Local opponents of the final contract acknowledge the divisions that grew among Staley employees. Locked out workers received $60 a week in union benefits. Some received an additional $600 a month in adopt-a-family solidarity donations, and others took up new or temporary jobs. In the end, Lamb and others agree, the financial and emotional strain of the conflict was too much. But they argue that national leadership could have kept the local workers united and militant.

"If [AFL-CIO Secretary-Treasurer Richard] Trumka and Sweeney had come to Decatur and gathered the membership, and Trumka had laid out a plan to get Pepsi separated from Staley, I am quite sure the membership would have given him the time," says Lamb.
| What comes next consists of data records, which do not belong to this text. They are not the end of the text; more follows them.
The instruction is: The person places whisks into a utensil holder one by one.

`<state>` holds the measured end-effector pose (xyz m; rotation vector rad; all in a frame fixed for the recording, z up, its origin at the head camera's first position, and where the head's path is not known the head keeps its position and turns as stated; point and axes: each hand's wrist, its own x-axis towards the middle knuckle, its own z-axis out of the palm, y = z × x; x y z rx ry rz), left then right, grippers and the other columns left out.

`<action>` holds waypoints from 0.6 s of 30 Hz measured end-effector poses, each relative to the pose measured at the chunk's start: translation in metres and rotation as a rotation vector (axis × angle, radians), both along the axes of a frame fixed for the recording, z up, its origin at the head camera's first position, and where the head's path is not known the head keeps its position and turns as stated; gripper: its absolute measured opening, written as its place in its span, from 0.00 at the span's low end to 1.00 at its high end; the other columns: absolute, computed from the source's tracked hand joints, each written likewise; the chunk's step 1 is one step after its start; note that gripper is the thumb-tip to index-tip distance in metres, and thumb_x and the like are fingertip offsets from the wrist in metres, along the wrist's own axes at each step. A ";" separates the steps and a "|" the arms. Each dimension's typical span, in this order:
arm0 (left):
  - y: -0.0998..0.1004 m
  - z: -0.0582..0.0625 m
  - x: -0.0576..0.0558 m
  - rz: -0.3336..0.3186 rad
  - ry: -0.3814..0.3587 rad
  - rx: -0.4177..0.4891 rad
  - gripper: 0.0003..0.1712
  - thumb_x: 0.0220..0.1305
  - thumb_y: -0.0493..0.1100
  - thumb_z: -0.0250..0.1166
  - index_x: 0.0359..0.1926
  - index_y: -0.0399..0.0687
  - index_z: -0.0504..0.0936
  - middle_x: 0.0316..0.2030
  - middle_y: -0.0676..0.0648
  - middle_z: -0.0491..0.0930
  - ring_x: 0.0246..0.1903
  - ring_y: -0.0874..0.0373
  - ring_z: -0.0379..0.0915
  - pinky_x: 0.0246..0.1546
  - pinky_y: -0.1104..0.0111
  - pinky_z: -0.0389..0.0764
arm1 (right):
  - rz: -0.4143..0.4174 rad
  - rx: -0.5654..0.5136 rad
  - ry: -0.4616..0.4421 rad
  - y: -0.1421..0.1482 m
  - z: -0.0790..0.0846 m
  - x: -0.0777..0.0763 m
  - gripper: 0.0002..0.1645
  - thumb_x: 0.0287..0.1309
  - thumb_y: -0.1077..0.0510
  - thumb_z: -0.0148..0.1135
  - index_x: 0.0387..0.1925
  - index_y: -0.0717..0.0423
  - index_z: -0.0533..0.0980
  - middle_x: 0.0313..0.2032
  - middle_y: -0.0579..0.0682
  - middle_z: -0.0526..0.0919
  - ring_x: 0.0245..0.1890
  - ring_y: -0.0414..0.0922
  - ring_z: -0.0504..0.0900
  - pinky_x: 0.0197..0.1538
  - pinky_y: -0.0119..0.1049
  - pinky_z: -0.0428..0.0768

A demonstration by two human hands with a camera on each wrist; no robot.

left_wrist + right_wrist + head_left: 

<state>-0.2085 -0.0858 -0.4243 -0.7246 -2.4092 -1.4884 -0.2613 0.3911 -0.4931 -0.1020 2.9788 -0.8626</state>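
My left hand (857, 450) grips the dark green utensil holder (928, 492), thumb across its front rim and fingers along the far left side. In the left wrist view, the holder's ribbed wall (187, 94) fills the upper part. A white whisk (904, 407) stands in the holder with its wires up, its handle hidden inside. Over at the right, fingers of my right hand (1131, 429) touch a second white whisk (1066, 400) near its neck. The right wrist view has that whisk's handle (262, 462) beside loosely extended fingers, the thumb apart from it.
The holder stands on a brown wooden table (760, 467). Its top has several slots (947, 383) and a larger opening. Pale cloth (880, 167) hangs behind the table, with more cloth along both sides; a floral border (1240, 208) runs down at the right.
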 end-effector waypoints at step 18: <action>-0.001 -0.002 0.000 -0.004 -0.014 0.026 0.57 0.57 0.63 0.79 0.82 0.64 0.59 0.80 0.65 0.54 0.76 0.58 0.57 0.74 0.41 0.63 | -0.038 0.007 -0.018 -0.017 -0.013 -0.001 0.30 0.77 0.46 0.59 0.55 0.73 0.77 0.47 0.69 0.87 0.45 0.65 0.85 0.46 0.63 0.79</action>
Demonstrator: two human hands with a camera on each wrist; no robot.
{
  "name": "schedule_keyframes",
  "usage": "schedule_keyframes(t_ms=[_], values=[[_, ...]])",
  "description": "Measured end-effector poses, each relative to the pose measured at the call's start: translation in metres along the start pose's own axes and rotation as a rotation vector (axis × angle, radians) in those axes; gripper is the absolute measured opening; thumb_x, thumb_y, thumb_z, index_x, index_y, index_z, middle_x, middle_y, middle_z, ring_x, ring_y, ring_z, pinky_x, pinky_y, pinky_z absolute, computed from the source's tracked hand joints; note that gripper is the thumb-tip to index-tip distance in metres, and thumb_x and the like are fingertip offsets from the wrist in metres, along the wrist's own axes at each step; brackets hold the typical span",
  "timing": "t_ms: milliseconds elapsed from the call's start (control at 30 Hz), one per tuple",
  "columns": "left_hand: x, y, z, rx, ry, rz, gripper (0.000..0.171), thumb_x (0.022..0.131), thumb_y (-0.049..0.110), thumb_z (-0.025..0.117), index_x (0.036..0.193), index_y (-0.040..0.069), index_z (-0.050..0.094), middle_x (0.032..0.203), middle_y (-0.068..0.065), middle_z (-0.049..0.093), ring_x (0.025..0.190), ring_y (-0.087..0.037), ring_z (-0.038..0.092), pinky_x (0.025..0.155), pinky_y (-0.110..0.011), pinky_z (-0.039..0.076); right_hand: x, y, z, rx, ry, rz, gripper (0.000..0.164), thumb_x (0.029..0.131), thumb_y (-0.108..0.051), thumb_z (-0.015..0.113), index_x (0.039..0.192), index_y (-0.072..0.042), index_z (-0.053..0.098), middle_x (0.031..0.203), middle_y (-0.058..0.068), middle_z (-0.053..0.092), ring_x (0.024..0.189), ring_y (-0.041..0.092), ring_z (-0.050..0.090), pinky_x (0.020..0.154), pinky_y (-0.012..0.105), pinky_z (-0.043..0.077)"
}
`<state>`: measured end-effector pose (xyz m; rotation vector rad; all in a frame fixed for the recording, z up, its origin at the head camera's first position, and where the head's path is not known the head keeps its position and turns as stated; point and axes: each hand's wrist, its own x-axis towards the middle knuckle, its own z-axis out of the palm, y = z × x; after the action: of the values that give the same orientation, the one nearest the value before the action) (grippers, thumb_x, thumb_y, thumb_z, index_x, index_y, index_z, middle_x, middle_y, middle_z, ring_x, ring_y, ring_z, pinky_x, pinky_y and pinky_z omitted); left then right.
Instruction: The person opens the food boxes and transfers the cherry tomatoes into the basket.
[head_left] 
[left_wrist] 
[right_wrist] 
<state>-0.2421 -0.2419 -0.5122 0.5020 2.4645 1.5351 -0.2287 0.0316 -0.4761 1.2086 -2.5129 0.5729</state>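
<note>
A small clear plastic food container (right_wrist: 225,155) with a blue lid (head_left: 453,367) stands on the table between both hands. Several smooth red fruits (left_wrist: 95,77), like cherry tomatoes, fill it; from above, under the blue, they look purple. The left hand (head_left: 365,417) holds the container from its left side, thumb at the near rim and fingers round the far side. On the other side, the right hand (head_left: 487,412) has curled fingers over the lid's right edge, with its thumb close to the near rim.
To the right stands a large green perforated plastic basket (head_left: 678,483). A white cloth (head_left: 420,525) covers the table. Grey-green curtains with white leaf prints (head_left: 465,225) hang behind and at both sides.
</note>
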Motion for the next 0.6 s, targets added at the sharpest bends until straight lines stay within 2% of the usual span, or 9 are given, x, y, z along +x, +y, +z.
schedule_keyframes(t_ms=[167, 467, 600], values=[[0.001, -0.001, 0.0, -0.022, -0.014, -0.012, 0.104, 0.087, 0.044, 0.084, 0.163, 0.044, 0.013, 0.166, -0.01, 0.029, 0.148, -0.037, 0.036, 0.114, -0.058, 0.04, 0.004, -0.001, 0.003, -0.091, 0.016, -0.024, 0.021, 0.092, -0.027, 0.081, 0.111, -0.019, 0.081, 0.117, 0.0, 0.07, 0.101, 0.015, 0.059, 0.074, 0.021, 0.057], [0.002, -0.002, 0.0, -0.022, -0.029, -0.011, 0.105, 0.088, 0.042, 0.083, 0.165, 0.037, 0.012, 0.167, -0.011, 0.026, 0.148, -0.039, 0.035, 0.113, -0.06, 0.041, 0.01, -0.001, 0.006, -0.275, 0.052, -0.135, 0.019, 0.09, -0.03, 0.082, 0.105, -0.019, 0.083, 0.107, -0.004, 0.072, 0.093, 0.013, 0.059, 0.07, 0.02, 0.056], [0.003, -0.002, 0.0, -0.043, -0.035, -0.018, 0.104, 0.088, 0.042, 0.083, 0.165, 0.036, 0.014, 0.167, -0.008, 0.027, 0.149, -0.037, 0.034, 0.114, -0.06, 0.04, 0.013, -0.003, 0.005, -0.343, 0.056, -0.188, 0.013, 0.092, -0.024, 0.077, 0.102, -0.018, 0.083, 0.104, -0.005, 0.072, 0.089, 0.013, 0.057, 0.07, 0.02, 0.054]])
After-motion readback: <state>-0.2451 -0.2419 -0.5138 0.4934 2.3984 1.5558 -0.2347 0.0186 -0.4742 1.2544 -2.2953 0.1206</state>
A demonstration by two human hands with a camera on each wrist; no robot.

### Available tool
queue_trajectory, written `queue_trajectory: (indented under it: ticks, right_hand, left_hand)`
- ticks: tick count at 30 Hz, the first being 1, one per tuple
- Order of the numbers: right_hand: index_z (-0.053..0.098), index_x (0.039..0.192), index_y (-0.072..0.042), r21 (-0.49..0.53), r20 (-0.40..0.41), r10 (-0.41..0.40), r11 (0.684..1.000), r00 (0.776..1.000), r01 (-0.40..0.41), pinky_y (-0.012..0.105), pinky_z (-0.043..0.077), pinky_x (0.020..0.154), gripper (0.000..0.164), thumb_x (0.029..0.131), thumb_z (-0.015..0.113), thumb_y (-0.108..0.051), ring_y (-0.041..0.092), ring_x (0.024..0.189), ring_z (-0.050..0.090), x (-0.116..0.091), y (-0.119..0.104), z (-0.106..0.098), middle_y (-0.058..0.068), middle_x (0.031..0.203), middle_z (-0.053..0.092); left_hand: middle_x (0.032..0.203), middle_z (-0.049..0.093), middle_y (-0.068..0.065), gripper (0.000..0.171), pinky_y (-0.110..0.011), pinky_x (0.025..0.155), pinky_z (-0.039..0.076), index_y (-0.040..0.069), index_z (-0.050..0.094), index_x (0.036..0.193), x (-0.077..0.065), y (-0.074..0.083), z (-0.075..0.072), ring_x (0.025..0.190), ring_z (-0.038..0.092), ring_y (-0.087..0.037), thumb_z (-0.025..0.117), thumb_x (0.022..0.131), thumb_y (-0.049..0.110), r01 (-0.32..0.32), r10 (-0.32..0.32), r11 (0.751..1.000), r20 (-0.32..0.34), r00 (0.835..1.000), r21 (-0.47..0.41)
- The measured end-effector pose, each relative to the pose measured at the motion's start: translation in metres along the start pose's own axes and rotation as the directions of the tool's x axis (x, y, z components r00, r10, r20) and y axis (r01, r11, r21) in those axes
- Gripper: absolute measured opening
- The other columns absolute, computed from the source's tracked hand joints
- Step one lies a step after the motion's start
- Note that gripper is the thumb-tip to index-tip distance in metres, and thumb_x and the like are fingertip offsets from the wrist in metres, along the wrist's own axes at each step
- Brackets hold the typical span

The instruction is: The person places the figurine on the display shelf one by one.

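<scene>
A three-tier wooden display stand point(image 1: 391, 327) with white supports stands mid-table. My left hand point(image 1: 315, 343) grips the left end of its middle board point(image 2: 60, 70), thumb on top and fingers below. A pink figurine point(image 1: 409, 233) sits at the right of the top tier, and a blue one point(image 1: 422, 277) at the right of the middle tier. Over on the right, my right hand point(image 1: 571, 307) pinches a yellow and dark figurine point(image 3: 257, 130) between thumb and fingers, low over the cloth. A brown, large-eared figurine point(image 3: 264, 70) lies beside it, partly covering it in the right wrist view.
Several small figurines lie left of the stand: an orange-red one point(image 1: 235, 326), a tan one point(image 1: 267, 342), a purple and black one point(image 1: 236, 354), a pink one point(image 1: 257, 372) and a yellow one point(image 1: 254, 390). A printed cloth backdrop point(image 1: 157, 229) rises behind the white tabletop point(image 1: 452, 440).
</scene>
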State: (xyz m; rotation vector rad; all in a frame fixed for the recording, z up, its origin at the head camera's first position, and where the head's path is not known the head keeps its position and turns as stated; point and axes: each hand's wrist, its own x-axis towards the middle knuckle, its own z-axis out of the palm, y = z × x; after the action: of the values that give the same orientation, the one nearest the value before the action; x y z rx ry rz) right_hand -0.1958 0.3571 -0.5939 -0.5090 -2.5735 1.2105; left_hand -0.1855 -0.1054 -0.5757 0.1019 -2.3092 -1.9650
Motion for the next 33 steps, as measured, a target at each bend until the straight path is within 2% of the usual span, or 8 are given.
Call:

Local opponents of the contract also charge that the UPIU actively encouraged a settlement. The local bargaining committee voted in December 1995 not to bring Staley's latest contract offer to a vote, but the international union overrode the committee and ordered a vote by the membership. Blin says the UPIU was obligated to do so, because Staley had made its contract offer conditional on the union bringing it to a membership vote. Failure to have a vote could have subjected the union to unfair labor practice charges, Blin says.

Officially, UPIU claims it took a neutral position on the final contract offer. "There was no way I could recommend this contract," says Glenn Goss, UPIU vice president and the leader of the union's negotiating team. But local unionists claim that the UPIU's pretense of neutrality was betrayed by Gordon Brehm, executive assistant to UPIU President Glenn, who tried to sell the contract in a Decatur radio interview.

However responsibility for the defeat in Decatur is allocated, it is clear that the most militant Staley unionists -- the ones who offer hope for a revitalized U.S. labor movement -- are bitter and completely disenchanted with the labor movement's leadership.

"I want the words 'Remember Decatur' to haunt Sweeney and Trumka," says Lamb. "Not that it will help us, but maybe it will push them to do something" in future labor battles.